### TASK GOAL
The material below holds a span beginning at the line with "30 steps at" and ending at the line with "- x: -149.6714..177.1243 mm". Quote that span exactly, both ends included, and only that span.

### ENTRIES SHOWN
※
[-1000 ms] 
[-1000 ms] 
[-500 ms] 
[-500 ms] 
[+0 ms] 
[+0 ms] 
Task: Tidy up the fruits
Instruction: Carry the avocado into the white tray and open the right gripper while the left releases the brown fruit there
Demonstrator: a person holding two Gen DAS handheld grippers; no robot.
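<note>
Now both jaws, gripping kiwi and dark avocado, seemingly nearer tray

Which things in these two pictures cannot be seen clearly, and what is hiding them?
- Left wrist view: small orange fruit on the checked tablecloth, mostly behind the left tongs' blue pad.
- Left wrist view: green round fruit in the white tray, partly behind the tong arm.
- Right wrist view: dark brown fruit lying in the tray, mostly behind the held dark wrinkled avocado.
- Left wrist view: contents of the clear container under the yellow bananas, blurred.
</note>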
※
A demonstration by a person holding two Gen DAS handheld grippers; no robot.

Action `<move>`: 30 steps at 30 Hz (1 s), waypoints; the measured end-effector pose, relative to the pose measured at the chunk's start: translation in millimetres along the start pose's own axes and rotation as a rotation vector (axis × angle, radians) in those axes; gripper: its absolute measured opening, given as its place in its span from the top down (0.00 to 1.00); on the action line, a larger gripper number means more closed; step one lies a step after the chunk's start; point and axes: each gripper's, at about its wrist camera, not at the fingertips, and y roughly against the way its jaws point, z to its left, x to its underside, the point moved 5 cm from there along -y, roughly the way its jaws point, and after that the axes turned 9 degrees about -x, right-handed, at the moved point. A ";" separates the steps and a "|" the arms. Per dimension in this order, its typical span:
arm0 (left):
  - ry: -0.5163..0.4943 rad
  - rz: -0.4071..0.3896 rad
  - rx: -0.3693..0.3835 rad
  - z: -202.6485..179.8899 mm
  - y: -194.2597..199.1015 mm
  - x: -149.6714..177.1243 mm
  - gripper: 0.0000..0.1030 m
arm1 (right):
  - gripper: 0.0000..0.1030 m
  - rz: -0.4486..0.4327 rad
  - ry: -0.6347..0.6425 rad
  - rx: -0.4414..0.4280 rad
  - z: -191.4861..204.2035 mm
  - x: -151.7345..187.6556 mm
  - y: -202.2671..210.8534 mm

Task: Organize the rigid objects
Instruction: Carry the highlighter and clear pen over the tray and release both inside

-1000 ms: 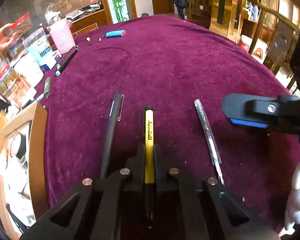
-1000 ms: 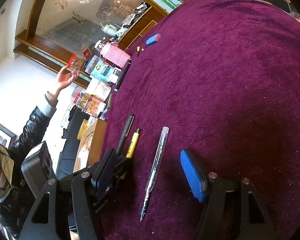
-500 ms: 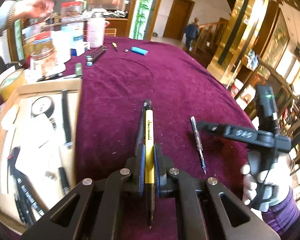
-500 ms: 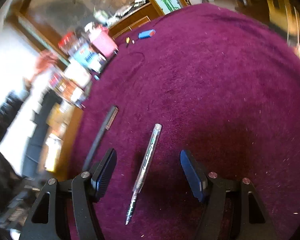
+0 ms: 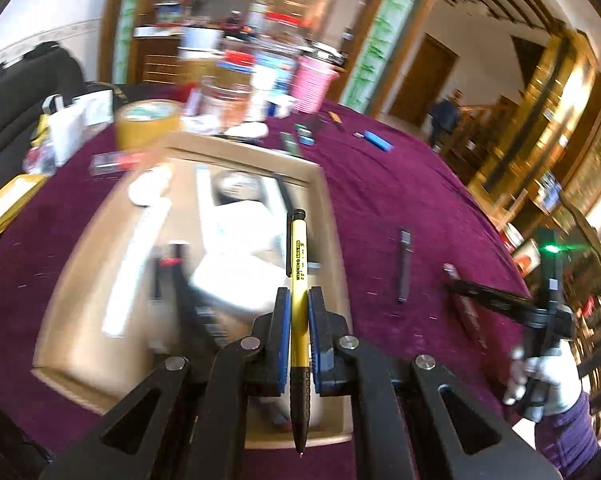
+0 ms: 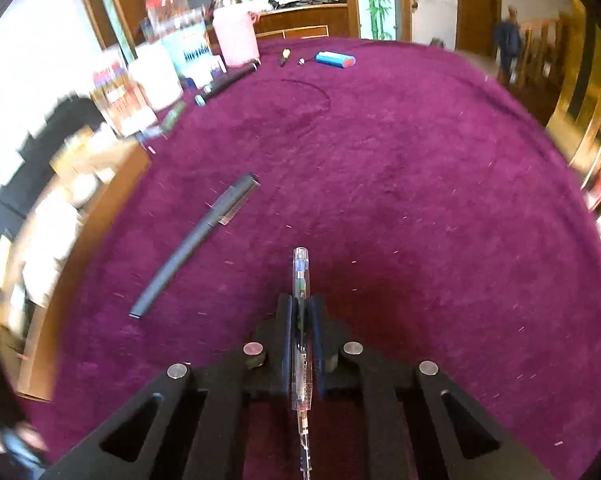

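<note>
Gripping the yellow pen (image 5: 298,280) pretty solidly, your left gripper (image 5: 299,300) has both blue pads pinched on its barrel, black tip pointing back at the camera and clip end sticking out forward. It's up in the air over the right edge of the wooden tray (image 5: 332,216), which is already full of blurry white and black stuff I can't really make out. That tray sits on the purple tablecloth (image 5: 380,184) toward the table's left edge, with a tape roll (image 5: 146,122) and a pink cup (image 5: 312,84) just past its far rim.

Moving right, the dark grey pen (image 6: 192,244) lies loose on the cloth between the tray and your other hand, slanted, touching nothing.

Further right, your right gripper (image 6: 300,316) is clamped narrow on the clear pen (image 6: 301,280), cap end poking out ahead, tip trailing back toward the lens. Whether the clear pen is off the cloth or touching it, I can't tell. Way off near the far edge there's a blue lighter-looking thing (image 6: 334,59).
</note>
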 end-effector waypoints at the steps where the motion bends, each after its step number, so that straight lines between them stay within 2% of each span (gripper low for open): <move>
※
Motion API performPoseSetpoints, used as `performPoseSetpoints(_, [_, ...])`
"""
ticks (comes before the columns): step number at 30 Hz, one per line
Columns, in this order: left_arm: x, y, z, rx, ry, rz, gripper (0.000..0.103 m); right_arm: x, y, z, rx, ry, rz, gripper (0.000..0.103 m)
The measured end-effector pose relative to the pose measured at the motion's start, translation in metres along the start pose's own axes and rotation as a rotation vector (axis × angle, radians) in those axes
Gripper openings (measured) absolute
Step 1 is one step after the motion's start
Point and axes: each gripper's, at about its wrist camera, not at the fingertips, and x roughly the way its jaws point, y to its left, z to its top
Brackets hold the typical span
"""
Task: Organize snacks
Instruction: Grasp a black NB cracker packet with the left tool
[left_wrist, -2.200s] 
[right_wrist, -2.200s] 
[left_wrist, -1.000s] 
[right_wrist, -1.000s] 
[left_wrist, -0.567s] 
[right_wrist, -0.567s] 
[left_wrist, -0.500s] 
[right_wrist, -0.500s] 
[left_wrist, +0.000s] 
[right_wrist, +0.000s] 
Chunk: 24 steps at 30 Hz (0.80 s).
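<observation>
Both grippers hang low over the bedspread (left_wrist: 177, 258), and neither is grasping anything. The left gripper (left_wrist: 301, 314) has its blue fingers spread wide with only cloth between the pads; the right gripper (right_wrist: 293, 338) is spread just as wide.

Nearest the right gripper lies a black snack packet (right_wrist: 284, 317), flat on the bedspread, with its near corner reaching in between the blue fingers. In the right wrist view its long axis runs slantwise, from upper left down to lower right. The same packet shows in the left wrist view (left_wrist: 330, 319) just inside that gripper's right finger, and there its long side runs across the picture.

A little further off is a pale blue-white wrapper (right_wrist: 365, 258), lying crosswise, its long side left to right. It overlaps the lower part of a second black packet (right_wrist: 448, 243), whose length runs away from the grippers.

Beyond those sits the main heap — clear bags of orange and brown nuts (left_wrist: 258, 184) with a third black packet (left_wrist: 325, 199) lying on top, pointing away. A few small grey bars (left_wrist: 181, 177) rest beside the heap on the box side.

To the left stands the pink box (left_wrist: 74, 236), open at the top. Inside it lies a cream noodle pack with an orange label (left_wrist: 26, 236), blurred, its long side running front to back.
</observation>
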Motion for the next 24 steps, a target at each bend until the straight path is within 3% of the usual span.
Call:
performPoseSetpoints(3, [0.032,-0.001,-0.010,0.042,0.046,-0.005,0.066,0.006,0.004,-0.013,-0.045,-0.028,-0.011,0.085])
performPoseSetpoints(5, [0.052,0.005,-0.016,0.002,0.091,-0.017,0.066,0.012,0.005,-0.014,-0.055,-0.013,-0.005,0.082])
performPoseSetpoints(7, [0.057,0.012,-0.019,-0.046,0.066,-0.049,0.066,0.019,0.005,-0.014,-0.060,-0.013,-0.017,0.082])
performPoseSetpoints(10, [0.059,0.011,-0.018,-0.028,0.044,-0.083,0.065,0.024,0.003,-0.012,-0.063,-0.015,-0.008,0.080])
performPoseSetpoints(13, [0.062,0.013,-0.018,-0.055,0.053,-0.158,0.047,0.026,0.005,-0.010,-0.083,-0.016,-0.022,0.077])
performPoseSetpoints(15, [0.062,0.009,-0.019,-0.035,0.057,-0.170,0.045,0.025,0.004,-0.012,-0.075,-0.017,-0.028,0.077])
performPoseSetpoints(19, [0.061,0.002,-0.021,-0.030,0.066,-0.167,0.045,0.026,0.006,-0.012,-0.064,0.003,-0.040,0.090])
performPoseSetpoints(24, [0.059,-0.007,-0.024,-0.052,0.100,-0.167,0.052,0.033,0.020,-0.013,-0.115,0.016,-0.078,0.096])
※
### SOLUTION TO THE EXERCISE
Action `<move>`: 30 steps at 30 Hz (1 s), waypoints; the measured end-effector pose, relative to the pose measured at the chunk's start: translation in millimetres along the start pose's own axes and rotation as a rotation vector (axis × angle, radians) in those axes; gripper: its absolute measured opening, given as its place in its span from the top down (0.00 to 1.00); on the action line, a larger gripper number means more closed; step one lies a step after the chunk's start; point and axes: each gripper's, at about its wrist camera, not at the fingertips, and y roughly against the way its jaws point, z to its left, x to its underside, the point moved 5 cm from there along -y, roughly the way its jaws point, and after that the axes turned 9 degrees about -x, right-handed, at the moved point. A ";" separates the steps and a "|" the arms. Per dimension in this order, its typical span:
arm0 (left):
  - ry: -0.5163..0.4943 rad
  - rz: -0.4071..0.3896 rad
  - rx: -0.3693..0.3835 rad
  - z: -202.6485..179.8899 mm
  - y: -194.2597..199.1015 mm
  - x: -149.6714..177.1243 mm

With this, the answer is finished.